A scratch on the eyebrow.
An exasperated sigh.
It took ten minutes. Eliot suddenly threw down his napkin, stalking toward the lobby, followed by Castor and Pollux.
“Was it something he ate?” Saul asked the empty room.
21
He came down to the lobby, puzzled, having been informed that he had a visitor. The rest home permitted them, provided credentials were in order and a search revealed no weapons. But he couldn’t imagine who would want to see him. Eliot, he suspected, was retaliating.
When he saw who it was, however, he felt his stomach shrink. He stopped, amazed. “Erika? How did—?”
Wearing a tan skirt and yellow tank top, she crossed the lobby, smiling, hugging him. “Thank God, you’re alive.”
Her arms around him, he had trouble breathing. Time stopped. “I can’t believe you’re here,” he said. Trembling, confused, he leaned back. “Orlik… How…?”
“He’s dead.” She looked disturbed. “Before he was killed, he let me escape. He told me where you’d gone. I’ll explain it later.” She frowned at his face, her voice concerned. “What’s happened to you?”
“These flashburns?” He gingerly touched his cheeks, then glanced around the lobby, echoing her words. “I’ll explain it later.” He smiled in anticipation of describing what he’d done.

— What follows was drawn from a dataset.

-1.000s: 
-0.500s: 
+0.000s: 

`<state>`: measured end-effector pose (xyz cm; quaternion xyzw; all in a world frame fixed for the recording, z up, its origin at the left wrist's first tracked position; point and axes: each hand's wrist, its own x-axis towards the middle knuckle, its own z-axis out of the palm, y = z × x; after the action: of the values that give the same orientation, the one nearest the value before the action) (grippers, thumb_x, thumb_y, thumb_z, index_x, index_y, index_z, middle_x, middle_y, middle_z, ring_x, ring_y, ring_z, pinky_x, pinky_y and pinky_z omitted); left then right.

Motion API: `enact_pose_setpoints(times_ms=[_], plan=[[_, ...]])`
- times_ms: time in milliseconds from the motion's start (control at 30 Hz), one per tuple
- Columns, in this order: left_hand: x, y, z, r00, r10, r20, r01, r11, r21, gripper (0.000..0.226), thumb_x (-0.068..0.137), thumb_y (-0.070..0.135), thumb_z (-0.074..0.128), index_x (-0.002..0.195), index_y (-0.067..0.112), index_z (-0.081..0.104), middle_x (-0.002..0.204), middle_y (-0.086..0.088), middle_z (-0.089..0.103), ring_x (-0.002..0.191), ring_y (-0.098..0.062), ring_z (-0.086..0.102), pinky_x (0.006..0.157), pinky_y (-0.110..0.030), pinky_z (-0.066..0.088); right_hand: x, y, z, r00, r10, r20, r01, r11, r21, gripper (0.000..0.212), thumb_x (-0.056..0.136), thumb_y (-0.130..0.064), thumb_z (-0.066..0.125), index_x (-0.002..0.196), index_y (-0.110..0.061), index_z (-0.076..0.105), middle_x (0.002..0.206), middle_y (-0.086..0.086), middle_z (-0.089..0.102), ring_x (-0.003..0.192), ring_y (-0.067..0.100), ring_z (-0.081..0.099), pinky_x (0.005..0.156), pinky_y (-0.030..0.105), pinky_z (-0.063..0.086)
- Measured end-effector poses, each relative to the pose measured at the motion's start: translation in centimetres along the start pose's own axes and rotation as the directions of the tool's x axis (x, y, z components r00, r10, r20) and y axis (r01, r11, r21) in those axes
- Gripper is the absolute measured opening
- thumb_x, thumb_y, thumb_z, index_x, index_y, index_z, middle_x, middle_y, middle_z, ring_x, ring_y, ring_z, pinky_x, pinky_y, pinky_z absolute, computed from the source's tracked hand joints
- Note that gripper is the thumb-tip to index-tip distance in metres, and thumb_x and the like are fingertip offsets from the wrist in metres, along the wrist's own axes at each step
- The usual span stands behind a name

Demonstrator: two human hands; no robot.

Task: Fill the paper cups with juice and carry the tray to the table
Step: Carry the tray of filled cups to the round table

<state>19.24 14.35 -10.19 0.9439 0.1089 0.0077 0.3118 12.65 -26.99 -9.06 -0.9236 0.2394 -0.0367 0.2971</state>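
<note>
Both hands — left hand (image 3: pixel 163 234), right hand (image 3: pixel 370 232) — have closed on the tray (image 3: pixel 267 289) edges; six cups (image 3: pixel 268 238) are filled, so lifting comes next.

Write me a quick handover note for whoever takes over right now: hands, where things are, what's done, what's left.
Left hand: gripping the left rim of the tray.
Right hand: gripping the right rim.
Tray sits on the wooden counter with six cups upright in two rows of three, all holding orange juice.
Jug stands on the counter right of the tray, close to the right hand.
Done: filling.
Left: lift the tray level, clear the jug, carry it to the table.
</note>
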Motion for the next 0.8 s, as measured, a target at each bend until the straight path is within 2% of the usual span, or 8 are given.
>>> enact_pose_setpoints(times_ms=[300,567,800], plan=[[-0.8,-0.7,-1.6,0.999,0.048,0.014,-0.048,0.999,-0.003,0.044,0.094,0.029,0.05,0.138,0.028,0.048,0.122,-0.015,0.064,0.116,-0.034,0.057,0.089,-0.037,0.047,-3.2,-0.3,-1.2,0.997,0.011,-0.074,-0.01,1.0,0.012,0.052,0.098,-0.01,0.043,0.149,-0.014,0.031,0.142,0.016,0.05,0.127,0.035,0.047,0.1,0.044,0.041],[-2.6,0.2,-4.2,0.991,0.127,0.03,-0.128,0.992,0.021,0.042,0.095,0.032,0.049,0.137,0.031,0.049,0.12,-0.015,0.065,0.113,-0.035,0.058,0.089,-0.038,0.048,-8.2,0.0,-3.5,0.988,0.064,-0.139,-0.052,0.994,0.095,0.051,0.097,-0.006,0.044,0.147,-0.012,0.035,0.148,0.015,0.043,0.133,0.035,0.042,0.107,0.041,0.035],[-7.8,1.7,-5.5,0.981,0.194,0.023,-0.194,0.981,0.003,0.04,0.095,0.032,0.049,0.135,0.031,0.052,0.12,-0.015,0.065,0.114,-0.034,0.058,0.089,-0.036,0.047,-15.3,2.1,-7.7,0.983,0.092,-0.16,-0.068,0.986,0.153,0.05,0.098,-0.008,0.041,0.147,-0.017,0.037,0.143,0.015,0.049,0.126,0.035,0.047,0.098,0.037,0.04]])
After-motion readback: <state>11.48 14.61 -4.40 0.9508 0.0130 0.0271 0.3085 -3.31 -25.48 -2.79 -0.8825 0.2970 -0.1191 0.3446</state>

But she shook her head, frowning harder. “Not just the burns.”
“Then what?”
“Your eyes. I don’t know how to describe… They’re…”
“Go on. Say it.”
“Old.”
He flinched, feeling as if he’d touched an electric current. Disturbed, he had a sudden need to change the topic. “Let’s go.” He tried to sound casual. “I’ll show you the grounds.”
The sun was powerful. His head throbbed as they walked on a white stone path beside a fountain, the mountains encircling them.
But he couldn’t forget what she’d said about his eyes. “I haven’t been sleeping well.”
She faced him abruptly, worried. “Your cheeks. They’re—”
“What about them?”
“Haggard. Look at you. You’ve lost weight. You’re pale. Are you feeling all right?”
“I’ve—”
“What—”
“Almost beaten him. I’ve nearly won.” His eyes flashed, and yet were black.
She stared at him, appalled.
“There’s a hearing tomorrow,” he said. “To decide if we should be told to leave. As soon as he’s off the grounds—”
She interrupted emphatically. “It isn’t worth what it’s doing to you. You’ve changed. For God’s sake, leave. I’ve got a car. We could—”
“Not when it’s almost over.”
“It’ll never be over. Listen to me. I know I told you to get revenge. But I was wrong.”
“You couldn’t be if it feels this good.”
“But you’ll lose.”
“Not if I stay alive.”
“No matter what. This isn’t professional anymore. It’s personal. You’re not emotionally equipped for that. You’ll suffer the rest of your life.”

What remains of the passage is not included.